[Items listed in a dataset]
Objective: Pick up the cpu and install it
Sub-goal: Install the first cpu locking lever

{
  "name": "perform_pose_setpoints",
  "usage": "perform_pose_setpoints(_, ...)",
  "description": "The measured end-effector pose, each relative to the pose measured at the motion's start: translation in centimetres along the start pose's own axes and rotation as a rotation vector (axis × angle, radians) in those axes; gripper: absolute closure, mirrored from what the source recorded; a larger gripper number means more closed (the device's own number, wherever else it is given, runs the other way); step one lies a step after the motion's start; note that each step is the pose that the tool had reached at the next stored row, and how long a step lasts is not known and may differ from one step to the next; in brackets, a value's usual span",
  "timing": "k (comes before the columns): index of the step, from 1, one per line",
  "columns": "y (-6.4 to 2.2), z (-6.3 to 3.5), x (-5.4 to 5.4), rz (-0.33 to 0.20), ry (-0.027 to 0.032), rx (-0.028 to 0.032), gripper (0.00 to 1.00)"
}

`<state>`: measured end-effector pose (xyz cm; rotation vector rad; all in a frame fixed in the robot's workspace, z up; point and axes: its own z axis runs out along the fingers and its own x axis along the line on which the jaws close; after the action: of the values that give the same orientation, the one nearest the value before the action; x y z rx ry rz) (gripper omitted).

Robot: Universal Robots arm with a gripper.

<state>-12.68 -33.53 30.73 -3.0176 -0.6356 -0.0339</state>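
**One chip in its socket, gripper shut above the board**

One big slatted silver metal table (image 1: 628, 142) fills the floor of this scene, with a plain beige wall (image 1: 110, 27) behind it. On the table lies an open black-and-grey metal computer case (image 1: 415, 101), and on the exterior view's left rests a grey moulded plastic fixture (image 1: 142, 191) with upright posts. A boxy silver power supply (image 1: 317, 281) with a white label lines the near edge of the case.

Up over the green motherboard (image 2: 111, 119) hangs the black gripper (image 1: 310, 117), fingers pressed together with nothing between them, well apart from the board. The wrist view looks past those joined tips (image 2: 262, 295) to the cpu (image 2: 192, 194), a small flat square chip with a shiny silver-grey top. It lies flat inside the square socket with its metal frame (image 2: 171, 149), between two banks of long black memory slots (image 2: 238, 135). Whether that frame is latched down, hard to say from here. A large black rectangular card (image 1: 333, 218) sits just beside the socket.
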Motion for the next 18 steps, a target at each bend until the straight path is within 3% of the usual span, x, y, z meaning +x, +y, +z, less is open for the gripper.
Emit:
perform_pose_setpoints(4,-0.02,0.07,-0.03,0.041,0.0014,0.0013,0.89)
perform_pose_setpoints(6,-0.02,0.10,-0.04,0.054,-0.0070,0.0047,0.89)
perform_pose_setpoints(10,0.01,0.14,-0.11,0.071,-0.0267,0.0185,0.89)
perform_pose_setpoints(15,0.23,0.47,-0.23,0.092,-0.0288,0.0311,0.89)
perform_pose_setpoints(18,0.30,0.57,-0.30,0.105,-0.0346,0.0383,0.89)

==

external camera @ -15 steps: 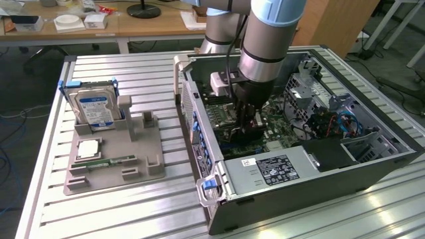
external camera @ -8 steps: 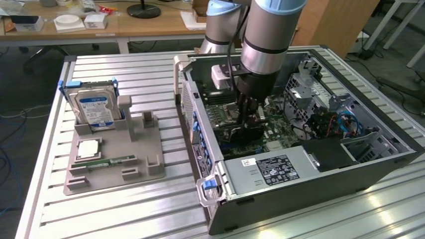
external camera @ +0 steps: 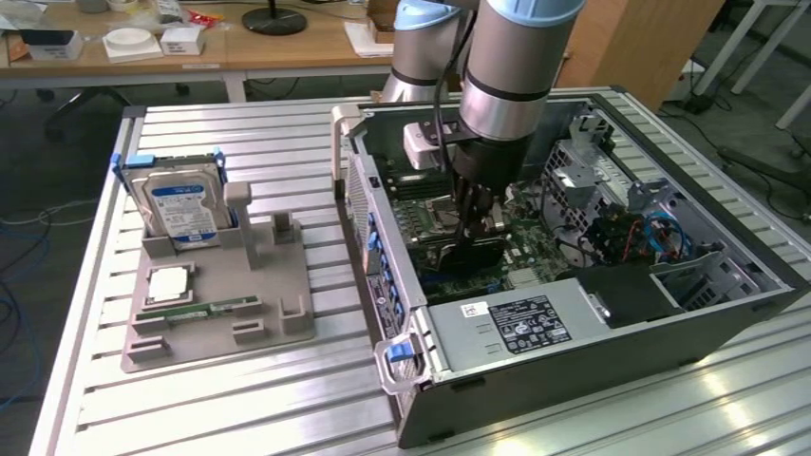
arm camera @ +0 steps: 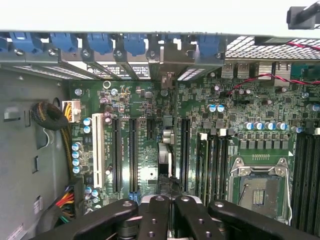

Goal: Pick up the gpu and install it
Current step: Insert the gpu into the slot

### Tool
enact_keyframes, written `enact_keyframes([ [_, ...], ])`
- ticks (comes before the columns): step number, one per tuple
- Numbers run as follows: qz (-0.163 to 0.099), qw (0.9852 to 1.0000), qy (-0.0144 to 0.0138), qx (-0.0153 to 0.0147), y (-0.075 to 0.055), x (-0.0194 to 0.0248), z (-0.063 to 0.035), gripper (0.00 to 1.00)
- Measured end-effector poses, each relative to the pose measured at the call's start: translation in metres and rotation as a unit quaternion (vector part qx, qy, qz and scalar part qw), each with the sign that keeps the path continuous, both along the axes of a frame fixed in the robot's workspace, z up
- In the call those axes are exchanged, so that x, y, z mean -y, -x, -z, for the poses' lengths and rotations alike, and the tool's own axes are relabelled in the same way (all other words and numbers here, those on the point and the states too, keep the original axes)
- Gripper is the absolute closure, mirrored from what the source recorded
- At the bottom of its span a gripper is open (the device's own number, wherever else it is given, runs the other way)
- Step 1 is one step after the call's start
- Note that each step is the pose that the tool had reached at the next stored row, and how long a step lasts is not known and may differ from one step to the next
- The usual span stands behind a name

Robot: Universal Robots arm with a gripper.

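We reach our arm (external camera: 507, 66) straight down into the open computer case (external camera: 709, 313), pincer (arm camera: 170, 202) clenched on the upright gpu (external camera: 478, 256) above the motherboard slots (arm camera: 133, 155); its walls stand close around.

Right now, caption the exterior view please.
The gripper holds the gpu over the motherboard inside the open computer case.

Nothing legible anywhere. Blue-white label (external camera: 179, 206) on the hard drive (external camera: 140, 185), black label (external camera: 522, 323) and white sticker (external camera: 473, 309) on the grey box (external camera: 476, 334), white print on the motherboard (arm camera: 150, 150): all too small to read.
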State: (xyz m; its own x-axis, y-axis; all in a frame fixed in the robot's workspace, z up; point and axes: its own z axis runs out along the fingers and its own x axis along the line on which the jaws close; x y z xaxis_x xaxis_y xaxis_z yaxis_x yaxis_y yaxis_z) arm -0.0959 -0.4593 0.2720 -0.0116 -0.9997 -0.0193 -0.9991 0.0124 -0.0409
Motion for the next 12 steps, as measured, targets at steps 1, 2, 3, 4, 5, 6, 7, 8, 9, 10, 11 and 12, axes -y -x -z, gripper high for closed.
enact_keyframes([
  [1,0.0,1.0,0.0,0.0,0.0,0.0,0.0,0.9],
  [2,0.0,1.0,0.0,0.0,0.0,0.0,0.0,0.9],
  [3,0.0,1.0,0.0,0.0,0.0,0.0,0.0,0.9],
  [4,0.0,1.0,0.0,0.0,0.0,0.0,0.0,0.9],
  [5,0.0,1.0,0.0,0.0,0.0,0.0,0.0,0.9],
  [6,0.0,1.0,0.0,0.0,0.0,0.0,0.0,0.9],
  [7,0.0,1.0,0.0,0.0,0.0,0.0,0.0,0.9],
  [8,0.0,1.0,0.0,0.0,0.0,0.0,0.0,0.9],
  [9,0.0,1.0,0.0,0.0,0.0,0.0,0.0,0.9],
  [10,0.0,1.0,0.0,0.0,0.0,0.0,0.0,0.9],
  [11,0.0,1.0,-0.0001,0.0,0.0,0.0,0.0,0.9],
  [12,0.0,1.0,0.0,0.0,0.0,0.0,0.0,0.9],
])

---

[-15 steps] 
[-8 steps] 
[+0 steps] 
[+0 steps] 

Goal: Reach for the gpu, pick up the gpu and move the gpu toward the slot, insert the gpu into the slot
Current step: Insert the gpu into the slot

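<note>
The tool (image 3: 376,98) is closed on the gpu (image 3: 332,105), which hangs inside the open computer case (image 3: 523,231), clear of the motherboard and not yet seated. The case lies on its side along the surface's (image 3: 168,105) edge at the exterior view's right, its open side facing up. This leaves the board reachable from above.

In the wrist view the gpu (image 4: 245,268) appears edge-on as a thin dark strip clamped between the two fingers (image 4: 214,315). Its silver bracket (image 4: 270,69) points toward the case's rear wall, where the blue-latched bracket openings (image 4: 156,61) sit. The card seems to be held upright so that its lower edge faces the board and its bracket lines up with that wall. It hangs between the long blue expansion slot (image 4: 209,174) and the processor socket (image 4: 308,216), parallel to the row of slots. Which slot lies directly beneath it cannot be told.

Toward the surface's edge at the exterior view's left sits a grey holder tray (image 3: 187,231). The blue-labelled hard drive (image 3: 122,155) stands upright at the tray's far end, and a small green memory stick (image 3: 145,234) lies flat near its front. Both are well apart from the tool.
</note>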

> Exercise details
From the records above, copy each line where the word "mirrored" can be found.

> Reply to the exercise
  "description": "The measured end-effector pose, each relative to the pose measured at the motion's start: translation in centimetres along the start pose's own axes and rotation as a rotation vector (axis × angle, radians) in those axes; gripper: absolute closure, mirrored from what the source recorded; a larger gripper number means more closed (the device's own number, wherever else it is given, runs the other way); step one lies a step after the motion's start; note that each step is the pose that the tool had reached at the next stored row, and how long a step lasts is not known and may differ from one step to the next; in brackets, a value's usual span",
- Gripper is the absolute closure, mirrored from what the source recorded

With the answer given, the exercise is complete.